Without --language, the command scans all text content and shows a breakdown table of languages by category.

Filter Mode (--language)

With --language, the command lists the specific persons, notes, and events that contain text in that language. Accepts language names ("English", "Greek"), ISO 639-1 codes ("en", "el"), or the special value "unknown" for unclassifiable texts. Matching is case-insensitive.

Categories

Text content is classified into three categories:

  • Notes -- standalone top-level NOTE records not referenced by any individual or family
  • Stories -- biographical notes attached directly to individuals
  • Events -- notes on births, deaths, marriages, and other life events (on both INDI and FAM records)

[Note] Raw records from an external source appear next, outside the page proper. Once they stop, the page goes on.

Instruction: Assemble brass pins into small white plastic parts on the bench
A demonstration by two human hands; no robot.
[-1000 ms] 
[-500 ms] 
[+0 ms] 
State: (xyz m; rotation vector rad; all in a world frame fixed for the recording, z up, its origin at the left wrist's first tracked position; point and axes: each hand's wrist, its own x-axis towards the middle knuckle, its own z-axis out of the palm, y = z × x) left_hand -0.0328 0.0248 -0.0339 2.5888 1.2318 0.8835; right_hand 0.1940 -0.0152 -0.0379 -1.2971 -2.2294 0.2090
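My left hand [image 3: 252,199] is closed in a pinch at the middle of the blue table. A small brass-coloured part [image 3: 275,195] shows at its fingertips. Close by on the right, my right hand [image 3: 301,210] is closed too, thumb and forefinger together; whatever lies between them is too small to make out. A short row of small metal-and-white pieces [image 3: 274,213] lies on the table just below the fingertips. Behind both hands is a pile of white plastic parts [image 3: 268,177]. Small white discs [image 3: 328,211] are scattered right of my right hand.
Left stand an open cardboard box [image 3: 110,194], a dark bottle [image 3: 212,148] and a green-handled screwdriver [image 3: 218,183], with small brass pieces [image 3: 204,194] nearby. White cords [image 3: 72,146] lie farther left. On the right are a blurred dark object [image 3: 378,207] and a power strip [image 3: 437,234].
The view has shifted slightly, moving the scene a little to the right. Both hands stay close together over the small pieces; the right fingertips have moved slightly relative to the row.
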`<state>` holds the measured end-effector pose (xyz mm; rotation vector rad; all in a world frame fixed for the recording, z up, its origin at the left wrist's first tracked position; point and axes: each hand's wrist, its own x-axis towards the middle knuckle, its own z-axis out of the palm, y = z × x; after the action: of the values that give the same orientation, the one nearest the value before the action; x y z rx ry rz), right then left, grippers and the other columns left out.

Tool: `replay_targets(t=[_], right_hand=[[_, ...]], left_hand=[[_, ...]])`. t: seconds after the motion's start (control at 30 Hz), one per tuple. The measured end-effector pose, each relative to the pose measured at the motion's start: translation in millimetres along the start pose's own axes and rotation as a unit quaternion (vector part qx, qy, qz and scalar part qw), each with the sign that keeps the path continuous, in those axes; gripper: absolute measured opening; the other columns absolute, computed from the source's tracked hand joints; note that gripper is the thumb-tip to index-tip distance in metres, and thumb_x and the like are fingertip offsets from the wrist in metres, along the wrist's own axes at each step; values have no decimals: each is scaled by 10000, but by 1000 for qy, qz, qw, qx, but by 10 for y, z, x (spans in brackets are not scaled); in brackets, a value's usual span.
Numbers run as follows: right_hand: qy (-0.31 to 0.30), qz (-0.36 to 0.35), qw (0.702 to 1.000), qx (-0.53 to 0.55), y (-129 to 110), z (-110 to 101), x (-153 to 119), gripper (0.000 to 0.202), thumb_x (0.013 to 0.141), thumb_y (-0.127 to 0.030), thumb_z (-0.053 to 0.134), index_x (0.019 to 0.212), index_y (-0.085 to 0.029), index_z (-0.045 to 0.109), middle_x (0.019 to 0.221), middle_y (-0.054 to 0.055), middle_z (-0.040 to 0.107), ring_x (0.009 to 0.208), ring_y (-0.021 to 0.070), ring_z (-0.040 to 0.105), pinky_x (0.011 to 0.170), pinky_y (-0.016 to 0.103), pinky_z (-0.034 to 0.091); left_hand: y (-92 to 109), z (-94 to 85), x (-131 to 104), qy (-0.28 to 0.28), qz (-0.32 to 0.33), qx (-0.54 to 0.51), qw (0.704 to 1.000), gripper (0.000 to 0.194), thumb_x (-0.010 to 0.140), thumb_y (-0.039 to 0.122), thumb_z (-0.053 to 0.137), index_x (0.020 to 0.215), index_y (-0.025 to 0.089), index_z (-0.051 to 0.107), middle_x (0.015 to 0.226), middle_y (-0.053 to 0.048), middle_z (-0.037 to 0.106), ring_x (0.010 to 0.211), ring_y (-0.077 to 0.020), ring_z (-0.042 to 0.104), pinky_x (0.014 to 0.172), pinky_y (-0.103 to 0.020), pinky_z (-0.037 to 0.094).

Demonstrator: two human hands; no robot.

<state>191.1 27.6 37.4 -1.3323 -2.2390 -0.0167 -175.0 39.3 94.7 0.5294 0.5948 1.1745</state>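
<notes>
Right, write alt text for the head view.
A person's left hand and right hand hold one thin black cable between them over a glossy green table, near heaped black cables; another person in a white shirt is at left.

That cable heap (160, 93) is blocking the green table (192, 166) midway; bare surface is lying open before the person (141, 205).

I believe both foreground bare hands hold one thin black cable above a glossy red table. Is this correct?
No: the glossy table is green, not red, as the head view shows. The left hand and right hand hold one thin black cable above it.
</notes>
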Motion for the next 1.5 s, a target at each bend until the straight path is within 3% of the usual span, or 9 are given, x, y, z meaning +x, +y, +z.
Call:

Source citation notes (under SOUR records) are excluded from analysis.

How It Works

  1. Encoding is detected and the language detection models are loaded
  2. A note index is built so pointer notes (NOTE @N1@) can be resolved and analyzed once (cached)
  3. INDI and FAM records are walked, classifying each note into its category
  4. Unreferenced top-level notes are classified last
  5. Results are sorted by total count (aggregate) or by xref (filter)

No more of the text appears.